What the task asks: The result must match the data exactly, line for line.

Material for this task:
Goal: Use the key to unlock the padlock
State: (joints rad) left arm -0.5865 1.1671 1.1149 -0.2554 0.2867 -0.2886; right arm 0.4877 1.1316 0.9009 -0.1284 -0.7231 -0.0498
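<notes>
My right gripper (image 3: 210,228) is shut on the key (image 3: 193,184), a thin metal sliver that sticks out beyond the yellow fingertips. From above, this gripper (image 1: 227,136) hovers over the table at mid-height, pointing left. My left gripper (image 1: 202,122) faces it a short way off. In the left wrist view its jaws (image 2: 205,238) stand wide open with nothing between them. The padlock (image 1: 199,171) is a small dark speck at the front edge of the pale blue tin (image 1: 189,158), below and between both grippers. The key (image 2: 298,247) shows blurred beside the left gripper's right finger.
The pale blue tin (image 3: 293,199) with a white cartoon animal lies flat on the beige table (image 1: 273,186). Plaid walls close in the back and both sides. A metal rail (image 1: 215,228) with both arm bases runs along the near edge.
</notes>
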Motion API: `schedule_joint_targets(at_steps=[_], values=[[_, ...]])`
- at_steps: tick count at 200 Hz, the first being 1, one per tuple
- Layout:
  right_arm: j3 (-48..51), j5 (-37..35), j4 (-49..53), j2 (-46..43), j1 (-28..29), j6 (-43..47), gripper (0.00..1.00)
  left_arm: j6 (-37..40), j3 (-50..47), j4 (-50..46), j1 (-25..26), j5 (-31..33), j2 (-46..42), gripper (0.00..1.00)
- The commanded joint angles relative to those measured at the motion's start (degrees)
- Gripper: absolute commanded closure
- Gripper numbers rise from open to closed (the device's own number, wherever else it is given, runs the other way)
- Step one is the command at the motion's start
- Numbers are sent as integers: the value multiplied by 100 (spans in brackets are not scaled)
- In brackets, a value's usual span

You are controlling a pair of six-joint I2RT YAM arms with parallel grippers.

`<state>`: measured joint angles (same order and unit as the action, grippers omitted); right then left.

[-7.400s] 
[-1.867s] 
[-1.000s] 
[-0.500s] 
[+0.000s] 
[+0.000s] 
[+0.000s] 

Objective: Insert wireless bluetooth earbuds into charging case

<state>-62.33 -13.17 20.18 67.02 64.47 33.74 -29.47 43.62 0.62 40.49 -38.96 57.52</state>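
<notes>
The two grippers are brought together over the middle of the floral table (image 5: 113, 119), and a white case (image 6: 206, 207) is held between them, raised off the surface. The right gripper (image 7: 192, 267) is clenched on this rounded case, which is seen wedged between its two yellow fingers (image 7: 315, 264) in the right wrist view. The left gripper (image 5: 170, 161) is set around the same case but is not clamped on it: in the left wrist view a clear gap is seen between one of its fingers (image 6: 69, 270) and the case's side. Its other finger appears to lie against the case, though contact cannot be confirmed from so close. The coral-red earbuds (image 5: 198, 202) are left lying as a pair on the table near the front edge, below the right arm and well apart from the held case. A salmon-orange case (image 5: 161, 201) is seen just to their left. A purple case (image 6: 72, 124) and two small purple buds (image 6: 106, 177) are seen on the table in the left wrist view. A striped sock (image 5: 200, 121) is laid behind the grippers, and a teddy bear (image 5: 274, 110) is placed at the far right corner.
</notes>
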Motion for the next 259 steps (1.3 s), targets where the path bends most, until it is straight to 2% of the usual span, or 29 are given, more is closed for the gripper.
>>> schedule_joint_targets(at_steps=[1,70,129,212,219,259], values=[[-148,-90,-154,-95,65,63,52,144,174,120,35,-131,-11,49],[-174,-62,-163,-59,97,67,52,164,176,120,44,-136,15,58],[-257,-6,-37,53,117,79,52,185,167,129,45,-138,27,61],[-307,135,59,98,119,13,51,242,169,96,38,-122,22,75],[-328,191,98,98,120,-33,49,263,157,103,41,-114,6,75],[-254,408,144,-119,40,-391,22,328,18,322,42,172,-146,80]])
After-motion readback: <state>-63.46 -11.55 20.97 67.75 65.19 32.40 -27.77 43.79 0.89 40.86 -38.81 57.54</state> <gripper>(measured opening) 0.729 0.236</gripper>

Task answer:
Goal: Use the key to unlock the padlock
State: (joints rad) left arm -0.5865 1.1671 1.1149 -0.2554 0.2867 -0.2886; right arm 0.4877 1.1316 0.9009 -0.1284 -0.7231 -0.0498
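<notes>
My right gripper (image 3: 210,228) is shut on the key (image 3: 193,184), a thin metal sliver that sticks out beyond the yellow fingertips. From above, this gripper (image 1: 227,136) hovers over the table at mid-height, pointing left. My left gripper (image 1: 202,122) faces it a short way off. In the left wrist view its jaws (image 2: 205,238) stand wide open with nothing between them. The padlock (image 1: 199,171) is a small dark speck at the front edge of the pale blue tin (image 1: 189,158), below and between both grippers. The key (image 2: 298,247) shows blurred beside the left gripper's right finger.
The pale blue tin (image 3: 293,199) with a white cartoon animal lies flat on the beige table (image 1: 273,186). Plaid walls close in the back and both sides. A metal rail (image 1: 215,228) with both arm bases runs along the near edge.
</notes>
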Motion API: `schedule_joint_targets(at_steps=[_], values=[[_, ...]])`
- at_steps: tick count at 200 Hz, the first being 1, one per tuple
- Layout:
  right_arm: j3 (-48..51), j5 (-37..35), j4 (-49..53), j2 (-46..43), j1 (-28..29), j6 (-43..47), gripper (0.00..1.00)
  left_arm: j6 (-37..40), j3 (-50..47), j4 (-50..46), j1 (-25..26), j5 (-31..33), j2 (-46..42), gripper (0.00..1.00)
- The commanded joint angles relative to those measured at the motion's start (degrees)
- Gripper: absolute commanded closure
- Gripper numbers rise from open to closed (the device's own number, wherever else it is given, runs the other way)
- Step one is the command at the motion's start
- Numbers are sent as integers: the value multiplied by 100 (spans in brackets are not scaled)
- In brackets, a value's usual span

You are controlling a pair of six-joint I2RT YAM arms with parallel grippers.

`<state>`: measured joint angles (same order and unit as the action, grippers omitted); right then left.

[-7.400s] 
[-1.867s] 
[-1.000s] 
[-0.500s] 
[+0.000s] 
[+0.000s] 
[+0.000s] 

Objective: Insert wireless bluetooth earbuds into charging case

<state>-62.33 -13.17 20.18 67.02 64.47 33.74 -29.47 43.62 0.62 40.49 -38.96 57.52</state>
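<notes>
The two grippers are brought together over the middle of the floral table (image 5: 113, 119), and a white case (image 6: 206, 207) is held between them, raised off the surface. The right gripper (image 7: 192, 267) is clenched on this rounded case, which is seen wedged between its two yellow fingers (image 7: 315, 264) in the right wrist view. The left gripper (image 5: 170, 161) is set around the same case but is not clamped on it: in the left wrist view a clear gap is seen between one of its fingers (image 6: 69, 270) and the case's side. Its other finger appears to lie against the case, though contact cannot be confirmed from so close. The coral-red earbuds (image 5: 198, 202) are left lying as a pair on the table near the front edge, below the right arm and well apart from the held case. A salmon-orange case (image 5: 161, 201) is seen just to their left. A purple case (image 6: 72, 124) and two small purple buds (image 6: 106, 177) are seen on the table in the left wrist view. A striped sock (image 5: 200, 121) is laid behind the grippers, and a teddy bear (image 5: 274, 110) is placed at the far right corner.
</notes>
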Motion for the next 259 steps (1.3 s), targets where the path bends most, until it is straight to 2% of the usual span, or 29 are given, more is closed for the gripper.
>>> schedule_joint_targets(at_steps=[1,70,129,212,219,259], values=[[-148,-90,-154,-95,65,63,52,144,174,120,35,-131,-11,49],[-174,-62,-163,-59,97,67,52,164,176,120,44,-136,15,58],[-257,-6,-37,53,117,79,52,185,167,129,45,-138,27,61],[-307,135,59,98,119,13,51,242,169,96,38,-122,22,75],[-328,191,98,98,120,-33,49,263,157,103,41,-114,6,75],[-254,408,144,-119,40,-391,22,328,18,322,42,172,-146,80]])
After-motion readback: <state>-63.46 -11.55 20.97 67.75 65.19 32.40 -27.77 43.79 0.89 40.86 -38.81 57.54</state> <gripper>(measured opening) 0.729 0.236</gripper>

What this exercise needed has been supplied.